=== What is needed ===
Each entry must appear in the answer exactly as it does here.

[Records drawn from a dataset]
== == ==
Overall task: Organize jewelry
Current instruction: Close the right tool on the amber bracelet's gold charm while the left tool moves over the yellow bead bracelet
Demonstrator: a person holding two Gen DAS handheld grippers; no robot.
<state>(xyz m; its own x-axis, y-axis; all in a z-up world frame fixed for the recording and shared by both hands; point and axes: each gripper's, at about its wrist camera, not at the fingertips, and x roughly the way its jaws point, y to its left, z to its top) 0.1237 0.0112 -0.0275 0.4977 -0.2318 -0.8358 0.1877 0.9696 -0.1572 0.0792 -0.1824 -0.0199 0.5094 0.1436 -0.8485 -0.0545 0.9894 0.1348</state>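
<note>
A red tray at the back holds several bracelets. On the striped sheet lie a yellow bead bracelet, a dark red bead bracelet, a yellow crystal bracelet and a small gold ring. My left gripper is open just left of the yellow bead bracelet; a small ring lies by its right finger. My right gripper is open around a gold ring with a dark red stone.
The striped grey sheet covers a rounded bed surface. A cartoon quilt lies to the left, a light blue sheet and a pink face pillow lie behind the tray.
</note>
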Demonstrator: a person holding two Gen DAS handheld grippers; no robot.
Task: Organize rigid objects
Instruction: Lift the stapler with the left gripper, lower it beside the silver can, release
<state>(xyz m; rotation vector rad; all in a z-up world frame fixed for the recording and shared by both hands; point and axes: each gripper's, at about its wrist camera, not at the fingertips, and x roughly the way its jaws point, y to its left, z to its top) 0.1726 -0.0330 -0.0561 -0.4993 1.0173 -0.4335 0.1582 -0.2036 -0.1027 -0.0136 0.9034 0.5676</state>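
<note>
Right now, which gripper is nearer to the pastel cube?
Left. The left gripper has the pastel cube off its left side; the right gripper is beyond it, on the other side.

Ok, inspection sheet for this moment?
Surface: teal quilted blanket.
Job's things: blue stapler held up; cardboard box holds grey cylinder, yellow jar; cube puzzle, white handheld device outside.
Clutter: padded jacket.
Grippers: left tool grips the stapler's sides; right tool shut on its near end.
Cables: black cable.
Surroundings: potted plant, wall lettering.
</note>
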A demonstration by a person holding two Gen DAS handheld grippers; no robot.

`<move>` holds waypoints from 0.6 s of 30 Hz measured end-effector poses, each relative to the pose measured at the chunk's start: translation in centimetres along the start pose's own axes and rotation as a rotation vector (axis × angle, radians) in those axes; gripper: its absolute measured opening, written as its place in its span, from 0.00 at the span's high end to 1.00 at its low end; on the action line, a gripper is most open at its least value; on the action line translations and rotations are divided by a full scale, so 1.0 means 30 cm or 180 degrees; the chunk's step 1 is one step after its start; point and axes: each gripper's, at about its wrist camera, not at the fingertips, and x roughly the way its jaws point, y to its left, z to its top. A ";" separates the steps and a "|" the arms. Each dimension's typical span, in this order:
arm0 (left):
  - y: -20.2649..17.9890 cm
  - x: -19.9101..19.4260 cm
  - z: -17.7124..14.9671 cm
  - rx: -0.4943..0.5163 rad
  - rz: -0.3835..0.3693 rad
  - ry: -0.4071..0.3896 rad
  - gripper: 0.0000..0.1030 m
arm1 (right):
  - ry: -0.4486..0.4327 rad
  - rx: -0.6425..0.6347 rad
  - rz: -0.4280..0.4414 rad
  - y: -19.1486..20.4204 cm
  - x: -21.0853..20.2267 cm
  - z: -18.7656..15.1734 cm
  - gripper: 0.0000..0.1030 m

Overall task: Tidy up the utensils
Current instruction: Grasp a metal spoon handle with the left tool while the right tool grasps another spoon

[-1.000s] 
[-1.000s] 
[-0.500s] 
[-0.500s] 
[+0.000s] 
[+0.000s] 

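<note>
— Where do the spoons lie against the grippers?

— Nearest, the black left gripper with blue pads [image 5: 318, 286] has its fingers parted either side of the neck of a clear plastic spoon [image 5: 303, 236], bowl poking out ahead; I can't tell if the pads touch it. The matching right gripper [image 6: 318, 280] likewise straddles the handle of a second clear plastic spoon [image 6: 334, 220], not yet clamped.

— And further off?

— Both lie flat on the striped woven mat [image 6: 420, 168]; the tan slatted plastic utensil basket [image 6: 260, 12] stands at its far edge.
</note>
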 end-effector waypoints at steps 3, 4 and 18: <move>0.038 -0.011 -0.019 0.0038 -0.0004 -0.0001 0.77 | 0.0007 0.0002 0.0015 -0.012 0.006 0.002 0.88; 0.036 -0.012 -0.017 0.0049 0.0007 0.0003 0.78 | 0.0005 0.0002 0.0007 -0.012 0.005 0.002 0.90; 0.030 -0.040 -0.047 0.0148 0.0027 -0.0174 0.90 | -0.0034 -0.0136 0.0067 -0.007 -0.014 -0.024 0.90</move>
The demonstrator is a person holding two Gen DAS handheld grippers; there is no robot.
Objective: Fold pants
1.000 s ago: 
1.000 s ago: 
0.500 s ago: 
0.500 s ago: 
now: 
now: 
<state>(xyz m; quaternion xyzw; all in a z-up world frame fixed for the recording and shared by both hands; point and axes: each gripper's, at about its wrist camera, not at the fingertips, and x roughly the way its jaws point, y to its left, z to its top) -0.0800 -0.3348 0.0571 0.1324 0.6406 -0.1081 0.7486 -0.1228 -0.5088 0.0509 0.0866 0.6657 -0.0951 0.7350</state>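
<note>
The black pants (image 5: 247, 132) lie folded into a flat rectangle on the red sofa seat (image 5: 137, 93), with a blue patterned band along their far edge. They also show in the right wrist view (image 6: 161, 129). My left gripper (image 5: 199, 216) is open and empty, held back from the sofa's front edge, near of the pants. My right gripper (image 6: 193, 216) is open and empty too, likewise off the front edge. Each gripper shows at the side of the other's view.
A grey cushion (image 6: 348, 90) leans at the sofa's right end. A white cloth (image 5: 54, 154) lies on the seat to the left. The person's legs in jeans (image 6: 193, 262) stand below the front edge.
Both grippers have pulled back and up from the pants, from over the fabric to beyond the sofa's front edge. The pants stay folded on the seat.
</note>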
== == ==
=== Problem solution ===
Overall task: Organize jewelry
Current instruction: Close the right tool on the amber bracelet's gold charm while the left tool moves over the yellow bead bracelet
Demonstrator: a person holding two Gen DAS handheld grippers; no robot.
<state>(xyz m; its own x-axis, y-axis; all in a z-up world frame fixed for the recording and shared by both hands; point and axes: each gripper's, at about its wrist camera, not at the fingertips, and x roughly the way its jaws point, y to its left, z to its top) 0.1237 0.0112 -0.0275 0.4977 -0.2318 -0.8358 0.1877 0.9696 -0.1572 0.0792 -0.1824 -0.0199 0.5094 0.1436 -0.8485 -0.0545 0.9894 0.1348</state>
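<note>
A red tray at the back holds several bracelets. On the striped sheet lie a yellow bead bracelet, a dark red bead bracelet, a yellow crystal bracelet and a small gold ring. My left gripper is open just left of the yellow bead bracelet; a small ring lies by its right finger. My right gripper is open around a gold ring with a dark red stone.
The striped grey sheet covers a rounded bed surface. A cartoon quilt lies to the left, a light blue sheet and a pink face pillow lie behind the tray.
</note>
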Demonstrator: a person holding two Gen DAS handheld grippers; no robot.
Task: Organize rigid objects
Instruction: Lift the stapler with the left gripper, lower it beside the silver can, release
<state>(xyz m; rotation vector rad; all in a z-up world frame fixed for the recording and shared by both hands; point and axes: each gripper's, at about its wrist camera, not at the fingertips, and x roughly the way its jaws point, y to its left, z to its top) 0.1726 -0.0330 -0.0561 -0.4993 1.0173 -0.4335 0.1582 -0.2036 -0.1027 -0.0136 0.9034 0.5676</state>
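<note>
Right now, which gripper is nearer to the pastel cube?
Left. The left gripper has the pastel cube off its left side; the right gripper is beyond it, on the other side.

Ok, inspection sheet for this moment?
Surface: teal quilted blanket.
Job's things: blue stapler held up; cardboard box holds grey cylinder, yellow jar; cube puzzle, white handheld device outside.
Clutter: padded jacket.
Grippers: left tool grips the stapler's sides; right tool shut on its near end.
Cables: black cable.
Surroundings: potted plant, wall lettering.
</note>
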A demonstration by a person holding two Gen DAS handheld grippers; no robot.

`<move>` holds waypoints from 0.6 s of 30 Hz measured end-effector poses, each relative to the pose measured at the chunk's start: translation in centimetres along the start pose's own axes and rotation as a rotation vector (axis × angle, radians) in those axes; gripper: its absolute measured opening, written as its place in its span, from 0.00 at the span's high end to 1.00 at its low end; on the action line, a gripper is most open at its least value; on the action line translations and rotations are divided by a full scale, so 1.0 means 30 cm or 180 degrees; the chunk's step 1 is one step after its start; point and axes: each gripper's, at about its wrist camera, not at the fingertips, and x roughly the way its jaws point, y to its left, z to its top. A ";" separates the steps and a "|" the arms. Each dimension's typical span, in this order:
arm0 (left):
  - y: -20.2649..17.9890 cm
  - x: -19.9101..19.4260 cm
  - z: -17.7124..14.9671 cm
  - rx: -0.4943..0.5163 rad
  - rz: -0.3835..0.3693 rad
  - ry: -0.4071..0.3896 rad
  - gripper: 0.0000..0.1030 m
arm1 (right):
  - ry: -0.4486..0.4327 rad
  - rx: -0.6425..0.6347 rad
  - rz: -0.4280..0.4414 rad
  - y: -19.1486..20.4204 cm
  - x: -21.0853..20.2267 cm
  - z: -18.7656..15.1734 cm
  - gripper: 0.0000..0.1030 m

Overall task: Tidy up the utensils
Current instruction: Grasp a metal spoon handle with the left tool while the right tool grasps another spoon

[-1.000s] 
[-1.000s] 
[-0.500s] 
[-0.500s] 
[+0.000s] 
[+0.000s] 

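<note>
— Where do the spoons lie against the grippers?

— Nearest, the black left gripper with blue pads [image 5: 318, 286] has its fingers parted either side of the neck of a clear plastic spoon [image 5: 303, 236], bowl poking out ahead; I can't tell if the pads touch it. The matching right gripper [image 6: 318, 280] likewise straddles the handle of a second clear plastic spoon [image 6: 334, 220], not yet clamped.

— And further off?

— Both lie flat on the striped woven mat [image 6: 420, 168]; the tan slatted plastic utensil basket [image 6: 260, 12] stands at its far edge.
</note>
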 end-effector waypoints at steps 3, 4 and 18: <move>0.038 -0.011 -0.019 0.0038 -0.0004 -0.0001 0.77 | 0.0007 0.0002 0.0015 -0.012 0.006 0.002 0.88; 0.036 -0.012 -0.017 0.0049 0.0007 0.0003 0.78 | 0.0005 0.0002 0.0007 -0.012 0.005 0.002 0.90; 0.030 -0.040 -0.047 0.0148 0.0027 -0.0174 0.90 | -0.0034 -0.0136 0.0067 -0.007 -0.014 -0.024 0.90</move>
The demonstrator is a person holding two Gen DAS handheld grippers; there is no robot.
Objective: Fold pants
1.000 s ago: 
1.000 s ago: 
0.500 s ago: 
0.500 s ago: 
now: 
now: 
<state>(xyz m; quaternion xyzw; all in a z-up world frame fixed for the recording and shared by both hands; point and axes: each gripper's, at about its wrist camera, not at the fingertips, and x roughly the way its jaws point, y to its left, z to its top) -0.0800 -0.3348 0.0571 0.1324 0.6406 -0.1081 0.7486 -0.1228 -0.5088 0.0509 0.0866 0.6657 -0.0951 0.7350</state>
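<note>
The black pants (image 5: 247, 132) lie folded into a flat rectangle on the red sofa seat (image 5: 137, 93), with a blue patterned band along their far edge. They also show in the right wrist view (image 6: 161, 129). My left gripper (image 5: 199, 216) is open and empty, held back from the sofa's front edge, near of the pants. My right gripper (image 6: 193, 216) is open and empty too, likewise off the front edge. Each gripper shows at the side of the other's view.
A grey cushion (image 6: 348, 90) leans at the sofa's right end. A white cloth (image 5: 54, 154) lies on the seat to the left. The person's legs in jeans (image 6: 193, 262) stand below the front edge.
Both grippers have pulled back and up from the pants, from over the fabric to beyond the sofa's front edge. The pants stay folded on the seat.
</note>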

With that, the output is done.